In the UCS report, they called for the industry to make a U-turn on its behavior. Although and hence to therefore, we have sad facts. So the sad fact of the matter is that the auto industry doesn’t want to change. This most recent submission to the government shows us. It just shows. They are still mired in their questionable tactics of old.

It’s time for automakers to lead

The vehicle efficiency standards set back in 2012 were the result of support from the automakers. Working closely with regulators to design the regulations.  For an industry with a decades-long history of fighting regulation. See this about-face was the result of a harsh confrontation with reality.

Let’s give a history lesson. Just before the Great Recession, the Detroit Three had fallen on hard times. Irony here was it came from neglecting to invest in the efficiency of their passenger car fleet.  When gas prices rose, the companies’ sales and profits dropped like a rock. Ford took out so many, requiring massive loans they mortgaged everything.  In this context, the industry seemed to finally recognize needing industry-wide efficiency standards. I mean they weren’t increased in decades.

Today, however, that leadership is nowhere found.

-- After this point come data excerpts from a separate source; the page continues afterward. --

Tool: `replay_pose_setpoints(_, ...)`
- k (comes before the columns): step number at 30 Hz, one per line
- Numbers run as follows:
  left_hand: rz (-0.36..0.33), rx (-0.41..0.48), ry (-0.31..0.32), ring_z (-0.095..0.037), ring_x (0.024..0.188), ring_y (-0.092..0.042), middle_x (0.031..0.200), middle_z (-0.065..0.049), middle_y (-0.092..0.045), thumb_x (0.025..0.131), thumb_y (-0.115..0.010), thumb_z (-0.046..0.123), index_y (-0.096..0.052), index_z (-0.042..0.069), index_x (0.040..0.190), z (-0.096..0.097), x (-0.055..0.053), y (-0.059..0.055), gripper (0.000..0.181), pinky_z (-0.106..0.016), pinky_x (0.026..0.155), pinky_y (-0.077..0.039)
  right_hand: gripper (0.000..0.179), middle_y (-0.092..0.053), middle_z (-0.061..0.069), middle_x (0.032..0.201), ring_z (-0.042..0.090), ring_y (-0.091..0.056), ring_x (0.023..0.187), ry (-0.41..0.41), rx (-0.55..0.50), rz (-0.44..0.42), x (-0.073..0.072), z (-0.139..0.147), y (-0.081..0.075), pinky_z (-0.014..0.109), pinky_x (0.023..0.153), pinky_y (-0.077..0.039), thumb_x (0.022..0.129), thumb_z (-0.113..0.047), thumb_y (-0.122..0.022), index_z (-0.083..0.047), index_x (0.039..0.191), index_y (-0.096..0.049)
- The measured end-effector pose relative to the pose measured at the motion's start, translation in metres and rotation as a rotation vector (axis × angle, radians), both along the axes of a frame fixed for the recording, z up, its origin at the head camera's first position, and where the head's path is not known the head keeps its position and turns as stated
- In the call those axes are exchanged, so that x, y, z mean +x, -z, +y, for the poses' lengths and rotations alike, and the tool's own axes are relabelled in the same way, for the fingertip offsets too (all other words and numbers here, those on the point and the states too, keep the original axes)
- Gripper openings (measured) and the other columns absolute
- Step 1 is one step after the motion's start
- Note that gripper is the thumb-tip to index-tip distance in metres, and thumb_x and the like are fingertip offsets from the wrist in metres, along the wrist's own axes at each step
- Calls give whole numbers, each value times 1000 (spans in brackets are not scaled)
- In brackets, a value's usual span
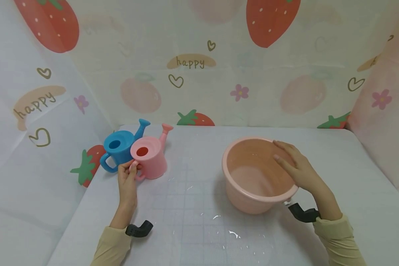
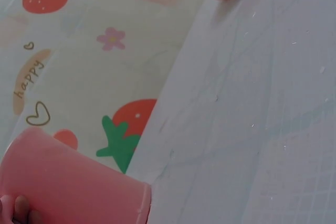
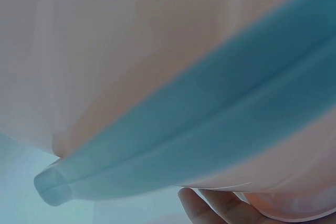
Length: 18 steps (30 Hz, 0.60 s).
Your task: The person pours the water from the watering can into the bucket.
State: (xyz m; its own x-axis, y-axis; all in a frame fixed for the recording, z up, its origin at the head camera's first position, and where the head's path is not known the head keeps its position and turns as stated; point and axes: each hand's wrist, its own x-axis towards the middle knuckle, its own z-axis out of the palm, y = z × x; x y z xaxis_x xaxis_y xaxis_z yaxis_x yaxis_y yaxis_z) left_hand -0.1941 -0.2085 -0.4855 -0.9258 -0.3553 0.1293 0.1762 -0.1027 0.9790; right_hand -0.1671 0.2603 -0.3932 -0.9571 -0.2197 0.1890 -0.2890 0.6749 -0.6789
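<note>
At the left of the head view my left hand (image 1: 128, 177) pinches the handle of a pink watering can (image 1: 154, 160), which stands upright. The can's side also fills the lower left of the left wrist view, with a few fingertips (image 2: 32, 214) beside it. A blue watering can (image 1: 119, 147) stands right behind. My right hand (image 1: 300, 168) rests over the right rim of a pink plastic basin (image 1: 239, 192), its fingers fairly straight and its thumb toward the inside. Close up in the right wrist view, a blue handle (image 3: 199, 129) crosses the basin's outer wall; some fingertips (image 3: 197, 203) show below.
A white table (image 1: 189, 221) carries the things, with scattered water drops (image 1: 233, 234) toward its front. Printed cloth (image 1: 193, 92) with strawberries and hearts hangs behind and along both sides. Both wrists bear black camera mounts (image 1: 139, 229).
</note>
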Motion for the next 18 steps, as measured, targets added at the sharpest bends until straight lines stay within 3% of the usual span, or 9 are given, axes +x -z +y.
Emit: replay_pose_setpoints(18,-16,-54,-7,-12,108,-48,111,3,-51,97,-48,31,-42,10,120,-4,-1,1,32,-32,98,-40,53,-30,14,146,42,-27,133,5,7,-2,1,-2,-2,69,96,-25,97,-35,-47,-19,144,-31)
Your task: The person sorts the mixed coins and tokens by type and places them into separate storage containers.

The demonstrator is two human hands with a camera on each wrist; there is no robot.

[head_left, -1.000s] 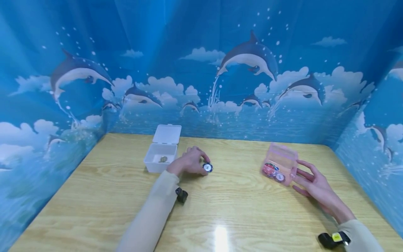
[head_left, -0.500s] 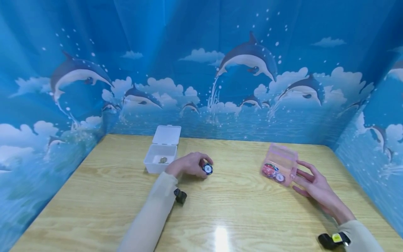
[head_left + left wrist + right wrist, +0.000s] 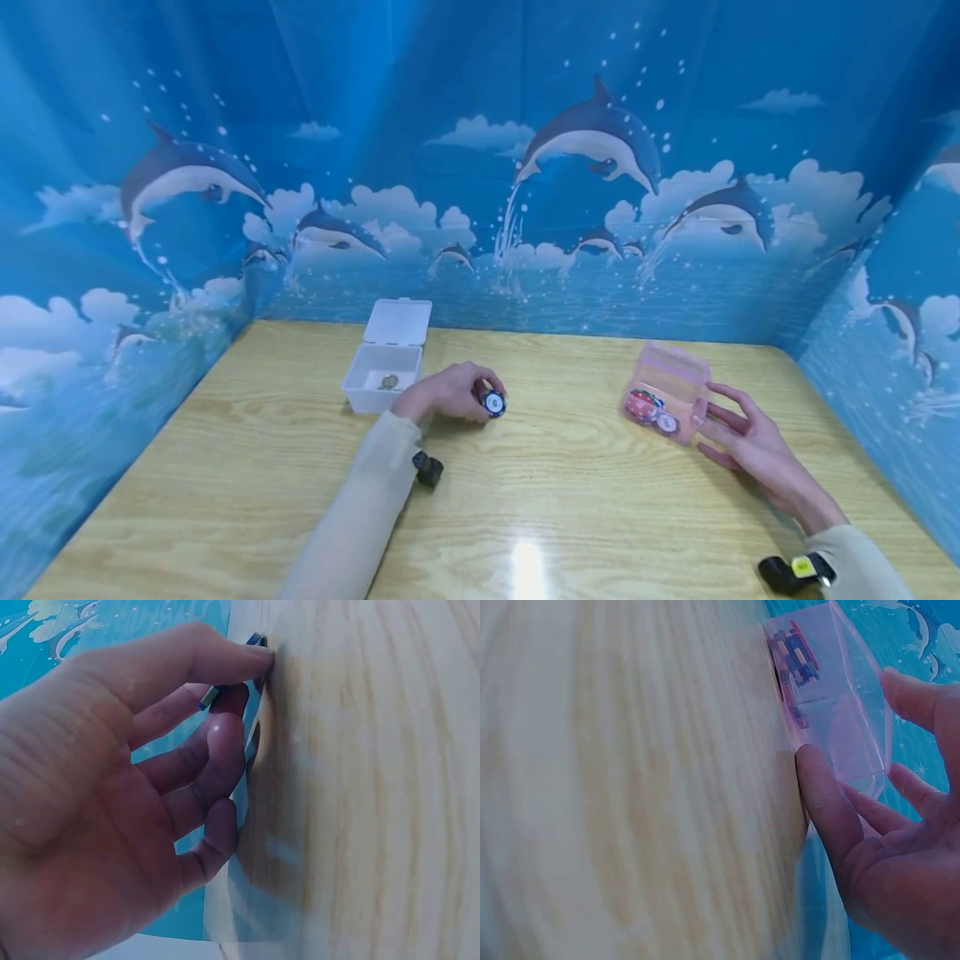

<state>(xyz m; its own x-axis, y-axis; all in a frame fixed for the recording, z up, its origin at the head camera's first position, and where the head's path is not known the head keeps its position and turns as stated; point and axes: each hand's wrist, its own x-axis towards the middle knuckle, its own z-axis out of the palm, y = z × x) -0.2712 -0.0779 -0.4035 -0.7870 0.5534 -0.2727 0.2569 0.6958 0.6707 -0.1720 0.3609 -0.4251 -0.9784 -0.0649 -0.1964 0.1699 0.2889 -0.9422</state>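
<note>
A dark blue poker chip (image 3: 493,404) with a white centre is pinched between the thumb and finger of my left hand (image 3: 456,392), low over the table. In the left wrist view the fingers hide most of that chip (image 3: 210,697). My right hand (image 3: 756,446) rests its fairly straight, spread fingers against the right side of a clear pink box (image 3: 678,379). Red, white and blue poker chips (image 3: 643,406) lie inside this box at its near end. In the right wrist view, fingertips touch the edge of the pink box (image 3: 847,739).
Just behind my left hand, to the left, a translucent white box (image 3: 358,398) stands with its lid (image 3: 398,322) raised. Gold-coloured coin-like pieces (image 3: 388,381) lie in it. A dolphin-print curtain (image 3: 480,167) encloses the back and sides of the wooden table (image 3: 555,500).
My left hand has shifted slightly nearer and turned a little, the chip still pinched in it. The right hand and both boxes have not visibly moved.
</note>
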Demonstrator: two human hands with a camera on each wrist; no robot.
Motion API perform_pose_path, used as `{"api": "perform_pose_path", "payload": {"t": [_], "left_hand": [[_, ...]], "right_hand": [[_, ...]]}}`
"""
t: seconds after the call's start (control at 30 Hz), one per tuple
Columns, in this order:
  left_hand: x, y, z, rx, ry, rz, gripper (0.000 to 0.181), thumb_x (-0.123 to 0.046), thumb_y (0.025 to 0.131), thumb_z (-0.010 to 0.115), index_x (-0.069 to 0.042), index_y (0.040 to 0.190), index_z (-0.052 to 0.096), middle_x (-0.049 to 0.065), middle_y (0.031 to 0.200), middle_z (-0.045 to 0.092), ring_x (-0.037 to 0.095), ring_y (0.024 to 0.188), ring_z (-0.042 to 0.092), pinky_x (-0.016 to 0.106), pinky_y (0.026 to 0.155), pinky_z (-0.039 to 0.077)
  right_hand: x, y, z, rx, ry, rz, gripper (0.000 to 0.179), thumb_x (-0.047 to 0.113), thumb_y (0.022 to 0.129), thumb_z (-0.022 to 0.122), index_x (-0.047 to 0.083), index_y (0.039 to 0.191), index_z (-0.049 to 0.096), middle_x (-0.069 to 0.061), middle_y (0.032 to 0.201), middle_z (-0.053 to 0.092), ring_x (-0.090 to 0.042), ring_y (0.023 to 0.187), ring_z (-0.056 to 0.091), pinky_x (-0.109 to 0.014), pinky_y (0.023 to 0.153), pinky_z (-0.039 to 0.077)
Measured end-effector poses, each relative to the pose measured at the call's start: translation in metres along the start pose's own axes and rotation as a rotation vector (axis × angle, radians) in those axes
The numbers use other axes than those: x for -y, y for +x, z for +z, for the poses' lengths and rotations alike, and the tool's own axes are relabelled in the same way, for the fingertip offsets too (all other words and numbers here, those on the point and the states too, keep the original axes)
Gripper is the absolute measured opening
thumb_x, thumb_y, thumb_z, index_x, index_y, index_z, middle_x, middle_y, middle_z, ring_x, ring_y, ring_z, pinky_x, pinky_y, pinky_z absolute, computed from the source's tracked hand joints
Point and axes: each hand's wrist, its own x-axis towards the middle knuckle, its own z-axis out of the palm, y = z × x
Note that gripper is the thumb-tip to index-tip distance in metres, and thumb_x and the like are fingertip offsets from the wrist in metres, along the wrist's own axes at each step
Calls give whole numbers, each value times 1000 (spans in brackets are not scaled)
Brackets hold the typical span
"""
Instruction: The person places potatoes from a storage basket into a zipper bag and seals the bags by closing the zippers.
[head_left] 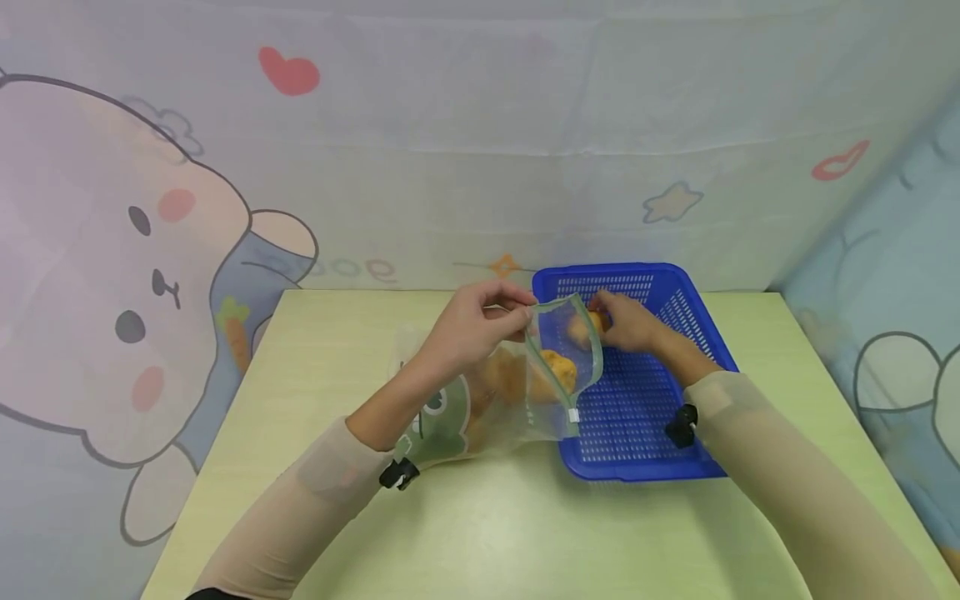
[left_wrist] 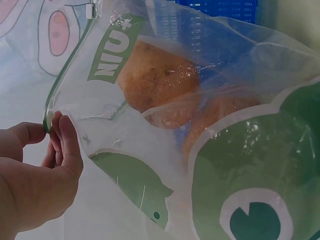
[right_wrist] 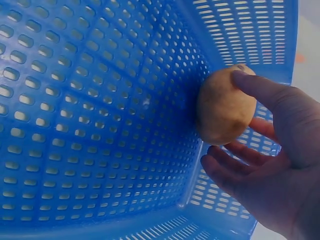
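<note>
My left hand (head_left: pixel 480 323) pinches the green zip edge of a clear plastic zip bag (left_wrist: pixel 125 135), whose mouth gapes toward the right. Green cartoon prints cover part of the bag. Inside it lie several potatoes (left_wrist: pixel 157 82), partly hidden behind the prints and my left arm. A white slider (head_left: pixel 573 415) sits at the near end of the zip. Over in the blue plastic basket (head_left: pixel 630 425), my right hand (head_left: pixel 632 323) holds a potato (right_wrist: pixel 225 106) near the basket's wall, thumb on one side and fingers curled at the other.
The basket stands on the right part of a pale yellow table (head_left: pixel 480 533), its left rim partly behind the bag's mouth. A printed cloth (head_left: pixel 465 125) hangs behind the table. Small black devices (head_left: pixel 399 473) are strapped at both wrists.
</note>
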Motion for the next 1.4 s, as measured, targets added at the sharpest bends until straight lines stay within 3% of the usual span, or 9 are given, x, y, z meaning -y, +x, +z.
{"api": "perform_pose_path", "payload": {"t": [0.23, 0.43, 0.57, 0.8, 0.97, 1.13, 1.4], "left_hand": [[0, 1, 1, 8, -6, 2, 17, -10, 103, 67, -2, 117, 72, 10, 111, 74, 22, 91, 76, 43, 91, 63], [0, 1, 1, 12, -8, 1, 18, -11, 104, 67, -2, 119, 72, 12, 111, 74, 23, 93, 76, 39, 90, 63], [0, -1, 0, 9, -9, 1, 18, -11, 104, 67, -3, 119, 72, 13, 110, 74, 23, 93, 76, 40, 91, 63], [1, -5, 0, -3, -19, 8, 17, -10, 104, 66, -3, 118, 72, 12, 109, 73, 23, 93, 76, 39, 91, 63], [1, -6, -1, -7, -23, 14, 18, -10, 104, 66, -2, 119, 72, 12, 109, 73, 23, 94, 77, 36, 89, 63], [0, -5, -1, -20, -44, 32, 19, -9, 103, 67, 0, 119, 72, 13, 109, 72, 24, 92, 77, 36, 88, 64], [2, -3, 2, -12, -69, 49, 17, -8, 103, 66, 0, 116, 72, 13, 109, 72, 24, 94, 77, 37, 87, 64]], "right_hand": [[-1, -8, -11, 1, 5, 50, 58, 29, 89, 86, -5, 128, 60, -29, 123, 67, -44, 110, 66, -58, 93, 56], [6, -26, -34, -45, 61, 31, 57, 31, 90, 86, -3, 128, 61, -27, 127, 65, -41, 109, 66, -55, 90, 59], [21, -42, -54, -110, 144, 2, 60, 33, 94, 84, -2, 134, 57, -26, 132, 62, -42, 115, 65, -56, 94, 59], [61, -71, -74, -176, 305, -67, 57, 27, 93, 85, 6, 137, 56, -12, 134, 62, -32, 123, 62, -48, 102, 58], [89, -88, -70, -173, 339, -170, 56, 19, 90, 88, 8, 135, 59, -6, 132, 64, -26, 123, 63, -45, 104, 57], [109, -89, -54, -169, 255, -255, 57, 24, 88, 90, 5, 133, 60, -10, 129, 65, -31, 119, 67, -51, 100, 59], [114, -88, -32, -208, 236, -221, 56, 29, 91, 87, 6, 132, 58, -10, 127, 67, -30, 115, 68, -50, 96, 61]]}}
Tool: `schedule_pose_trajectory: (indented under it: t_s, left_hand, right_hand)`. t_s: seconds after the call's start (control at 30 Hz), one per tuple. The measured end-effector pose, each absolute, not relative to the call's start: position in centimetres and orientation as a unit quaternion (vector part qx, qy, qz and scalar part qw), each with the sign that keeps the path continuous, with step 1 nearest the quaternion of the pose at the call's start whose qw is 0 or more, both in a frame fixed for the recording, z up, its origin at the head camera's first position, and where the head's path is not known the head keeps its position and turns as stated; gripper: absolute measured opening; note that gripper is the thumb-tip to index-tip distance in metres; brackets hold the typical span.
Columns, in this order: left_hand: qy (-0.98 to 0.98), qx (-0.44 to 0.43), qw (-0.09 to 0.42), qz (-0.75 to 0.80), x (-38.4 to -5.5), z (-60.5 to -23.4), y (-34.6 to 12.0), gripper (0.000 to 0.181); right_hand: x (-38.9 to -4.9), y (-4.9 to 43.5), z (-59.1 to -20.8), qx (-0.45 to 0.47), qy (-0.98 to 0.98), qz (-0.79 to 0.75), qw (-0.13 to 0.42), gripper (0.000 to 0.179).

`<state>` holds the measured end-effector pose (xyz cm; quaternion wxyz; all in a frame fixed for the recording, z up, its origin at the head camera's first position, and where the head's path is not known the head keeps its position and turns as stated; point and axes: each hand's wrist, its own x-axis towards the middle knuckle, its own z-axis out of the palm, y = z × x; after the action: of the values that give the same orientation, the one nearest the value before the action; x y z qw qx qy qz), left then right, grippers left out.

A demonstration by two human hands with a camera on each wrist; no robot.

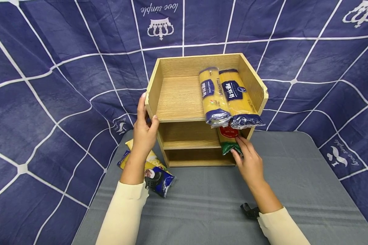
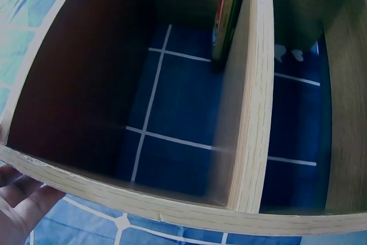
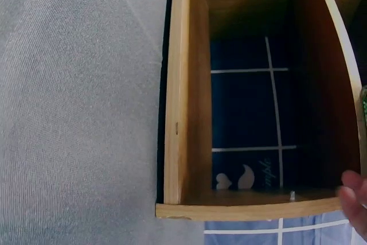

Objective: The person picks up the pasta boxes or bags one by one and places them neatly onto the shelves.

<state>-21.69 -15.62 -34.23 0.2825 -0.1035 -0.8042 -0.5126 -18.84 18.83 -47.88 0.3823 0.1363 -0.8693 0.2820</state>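
Observation:
A small wooden shelf [image 1: 184, 117] with an open top tray and two lower compartments stands on the grey surface. My left hand [image 1: 145, 131] holds its left side panel, thumb at the front edge and fingers along the outside. My right hand [image 1: 248, 160] pinches the front end of a pasta packet [image 1: 228, 136] with a red label and green end. This packet lies in the middle compartment at the right, its back part hidden under the top tray. In the right wrist view only the fingertips [image 3: 352, 190] show, beside the shelf's edge.
Two blue-and-yellow spaghetti packets [image 1: 213, 95] lie side by side in the top tray's right half, ends overhanging the front. Left of the shelf, more yellow and blue packets [image 1: 162, 180] lie on the grey surface [image 1: 202, 211], partly behind the left forearm. Blue cloth [image 1: 119, 44] hangs around.

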Motion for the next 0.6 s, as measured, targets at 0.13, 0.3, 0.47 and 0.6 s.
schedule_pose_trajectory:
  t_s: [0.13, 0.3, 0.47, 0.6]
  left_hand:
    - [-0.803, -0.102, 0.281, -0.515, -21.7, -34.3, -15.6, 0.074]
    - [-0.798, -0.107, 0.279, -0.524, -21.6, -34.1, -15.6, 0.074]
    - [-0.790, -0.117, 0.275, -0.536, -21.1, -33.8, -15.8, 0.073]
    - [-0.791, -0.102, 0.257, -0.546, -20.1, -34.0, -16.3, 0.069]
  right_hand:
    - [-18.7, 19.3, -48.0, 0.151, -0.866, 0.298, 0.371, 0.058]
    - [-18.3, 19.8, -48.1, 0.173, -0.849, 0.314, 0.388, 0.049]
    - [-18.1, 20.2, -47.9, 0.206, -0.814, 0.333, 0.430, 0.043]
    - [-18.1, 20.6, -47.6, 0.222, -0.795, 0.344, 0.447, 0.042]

Automakers are urging he current administration to weaken standards, and EPA and Chao’s DOT seem dead-set to do exactly that.  Hence, suppliers recognize the harm that pulling back on these standards will do to the industry. So then you have the good ol automakers.  Car companies that stuck in the same mindset.  Bottom line folks, that costs the country, and our environment.

Now, not only are automakers trying to weaken the standards.  You see, they are calling into question the need for regulations at all.  NHTSA would do well to ignore this rubbish.  Please NHTSA,make sure its decisions are best on the best available science.  However automakers like Ford and Toyota truly think that climate change needs addressed, common and do something. Bottom line,  it’s incumbent upon them to keep their trade association from putting out this kind of anti-science drivel.

Automakers need to stand up for science and call out this nonsense, or they stand complicit on the side of rhetoric and lies in weakening our environmental protections just to pad their profits.